Unbound variables used within a form

unofficial mirror of guile-user@gnu.org 
 help / color / mirror / Atom feed

* Unbound variables used within a form
@ 2012-10-13  0:12 Panicz Maciej Godek
  2012-10-13  5:42 ` Mark H Weaver
  2012-10-13 12:54 ` Ludovic Courtès
  0 siblings, 2 replies; 4+ messages in thread
From: Panicz Maciej Godek @ 2012-10-13  0:12 UTC (permalink / raw)
  To: guile-user

Hey,
I just wrote the biggest function in my life :)
It takes a scheme program and returns the list
of all variables (symbols) that are used but
unbound within that form.
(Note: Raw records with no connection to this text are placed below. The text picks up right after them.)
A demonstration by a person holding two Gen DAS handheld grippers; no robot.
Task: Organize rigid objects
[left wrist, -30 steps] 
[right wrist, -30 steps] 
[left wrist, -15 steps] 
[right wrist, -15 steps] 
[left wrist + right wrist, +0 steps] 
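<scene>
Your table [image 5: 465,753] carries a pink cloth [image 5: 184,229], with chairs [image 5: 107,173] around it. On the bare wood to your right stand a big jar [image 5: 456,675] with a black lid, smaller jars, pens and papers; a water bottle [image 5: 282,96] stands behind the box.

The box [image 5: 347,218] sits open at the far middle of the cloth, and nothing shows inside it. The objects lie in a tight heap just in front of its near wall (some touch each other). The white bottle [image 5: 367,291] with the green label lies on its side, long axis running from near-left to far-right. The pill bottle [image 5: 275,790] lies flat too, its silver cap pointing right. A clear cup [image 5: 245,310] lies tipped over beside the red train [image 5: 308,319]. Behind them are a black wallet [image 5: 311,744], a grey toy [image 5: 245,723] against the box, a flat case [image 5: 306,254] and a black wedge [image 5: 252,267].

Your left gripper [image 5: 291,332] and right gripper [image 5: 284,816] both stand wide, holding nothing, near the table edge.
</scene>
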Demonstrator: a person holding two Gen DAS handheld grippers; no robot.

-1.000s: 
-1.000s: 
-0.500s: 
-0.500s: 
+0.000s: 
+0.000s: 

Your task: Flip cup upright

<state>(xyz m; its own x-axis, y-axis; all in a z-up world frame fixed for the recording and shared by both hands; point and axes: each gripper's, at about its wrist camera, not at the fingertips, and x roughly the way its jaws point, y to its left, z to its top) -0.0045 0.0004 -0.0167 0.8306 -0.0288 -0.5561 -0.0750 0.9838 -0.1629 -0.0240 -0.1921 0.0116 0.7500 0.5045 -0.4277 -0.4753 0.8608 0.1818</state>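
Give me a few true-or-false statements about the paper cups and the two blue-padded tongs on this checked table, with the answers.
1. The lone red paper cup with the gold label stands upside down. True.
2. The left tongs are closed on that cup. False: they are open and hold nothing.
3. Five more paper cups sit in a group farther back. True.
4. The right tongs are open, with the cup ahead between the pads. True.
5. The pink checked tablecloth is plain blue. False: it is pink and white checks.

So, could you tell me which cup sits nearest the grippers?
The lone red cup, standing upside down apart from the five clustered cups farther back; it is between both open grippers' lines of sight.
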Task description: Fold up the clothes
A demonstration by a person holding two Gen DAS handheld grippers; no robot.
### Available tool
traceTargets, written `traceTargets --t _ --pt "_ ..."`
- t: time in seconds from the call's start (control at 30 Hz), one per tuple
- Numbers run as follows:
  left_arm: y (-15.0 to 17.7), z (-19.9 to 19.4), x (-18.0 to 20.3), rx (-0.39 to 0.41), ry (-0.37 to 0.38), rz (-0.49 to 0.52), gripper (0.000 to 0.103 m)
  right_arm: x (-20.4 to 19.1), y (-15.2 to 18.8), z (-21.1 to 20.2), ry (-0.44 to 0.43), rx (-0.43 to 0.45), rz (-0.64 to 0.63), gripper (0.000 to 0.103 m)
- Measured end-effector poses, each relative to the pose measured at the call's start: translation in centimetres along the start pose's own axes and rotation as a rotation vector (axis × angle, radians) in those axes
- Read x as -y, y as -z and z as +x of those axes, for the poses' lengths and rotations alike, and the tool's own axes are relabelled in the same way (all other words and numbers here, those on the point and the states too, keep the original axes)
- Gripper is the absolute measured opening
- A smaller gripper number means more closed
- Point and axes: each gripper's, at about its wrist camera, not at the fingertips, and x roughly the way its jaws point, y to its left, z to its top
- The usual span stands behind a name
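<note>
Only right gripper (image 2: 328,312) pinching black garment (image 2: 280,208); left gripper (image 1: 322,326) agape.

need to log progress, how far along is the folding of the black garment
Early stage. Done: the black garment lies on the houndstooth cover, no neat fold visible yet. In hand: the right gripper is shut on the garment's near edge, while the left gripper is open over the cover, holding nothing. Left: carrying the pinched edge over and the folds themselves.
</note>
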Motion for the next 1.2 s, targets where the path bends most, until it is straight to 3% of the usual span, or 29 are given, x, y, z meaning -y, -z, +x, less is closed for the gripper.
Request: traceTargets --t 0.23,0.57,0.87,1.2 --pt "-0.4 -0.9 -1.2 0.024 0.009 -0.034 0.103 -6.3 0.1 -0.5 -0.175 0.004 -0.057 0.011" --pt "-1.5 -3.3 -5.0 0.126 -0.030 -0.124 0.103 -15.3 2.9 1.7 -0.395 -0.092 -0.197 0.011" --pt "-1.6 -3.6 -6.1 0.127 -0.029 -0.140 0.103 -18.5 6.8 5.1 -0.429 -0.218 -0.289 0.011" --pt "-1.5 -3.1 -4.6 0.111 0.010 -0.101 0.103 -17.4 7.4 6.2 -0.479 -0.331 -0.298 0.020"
The code is pretty
straightforward:

(use-modules (srfi srfi-1)(ice-9 match)(srfi srfi-11))

(define (properize src . dst)
"Change an improper list into a proper list"
  (cond ((pair? src)
	 (apply properize (cdr src) (cons (car src) dst)))
	((null? src)
	 (reverse dst))
	(else
	 (reverse (cons src dst)))))

(define (used-variables form)
  (define (diff . args) (apply lset-difference equal? args))
  (define (join . args) (apply lset-union equal? args))
  (define (bound-variables bindings)
    (let-values (((names forms) (unzip2 bindings)))
      (values names (append-map used-variables forms))))
  (define (argument-name arg)
    (cond ((symbol? arg) arg)
	  ((pair? arg) (car arg))
	  (else #f)))
  (match form
    (((or 'let 'letrec 'letrec*) (bindings ...) body ...)
     (let-values (((shadowed used) (bound-variables bindings)))
       (join used (diff (append-map used-variables body) (diff
shadowed used)))))
    (('let (? symbol? name) (bindings ...) body ...)
     (let-values (((shadowed used) (bound-variables bindings)))
       (join used (diff (append-map used-variables body) (diff
shadowed used) (list name)))))
    (('begin body ...)
     (append-map used-variables body))
    (((or 'lambda 'lambda*) arg body ...)
     (cond
      ((or (pair? arg) (list? arg))
       (diff (append-map used-variables body) (filter-map
argument-name (properize arg))))
      ((symbol? arg)
       (diff (append-map used-variables body) (list arg)))))
    (((or 'define 'define*) (name ...) body ...)
     (diff (append-map used-variables body) name))
    (('define name value)
     (diff (used-variables value) name))
    (((or 'case-lambda 'case-lambda*) def ...)
     (apply join (map (match-lambda ((arg body)
				     (cond
				      ((symbol? arg)
				       (diff (append-map used-variables body) (list arg)))
				      ((or (pair? arg) (list? arg))
				       (diff (append-map used-variables body)
					     (filter-map argument-name (properize arg)))))))
		      def)))
    (((or 'if 'or 'and) expr ...)
     (append-map used-variables expr))
    (('quote data)
     '())
    (('quasiquote data)
     (letrec ((quasiquote-variables (match-lambda
				     (('unquote data) (used-variables data))
				     ((data ...) (append-map quasiquote-variables data))
				     (else '()))))
       (quasiquote-variables data)))
    (('@@ name ...)
     '())
    ((procedure ...)
     (append-map used-variables procedure))
    ((? symbol? variable)
       (list variable))
    (else
     '())))

At least for simple cases it seems to work alright.
It has been written specifically for guile, so it took into
account various primitive language constructs that
extend RnRS (like case-lambda or lambda*).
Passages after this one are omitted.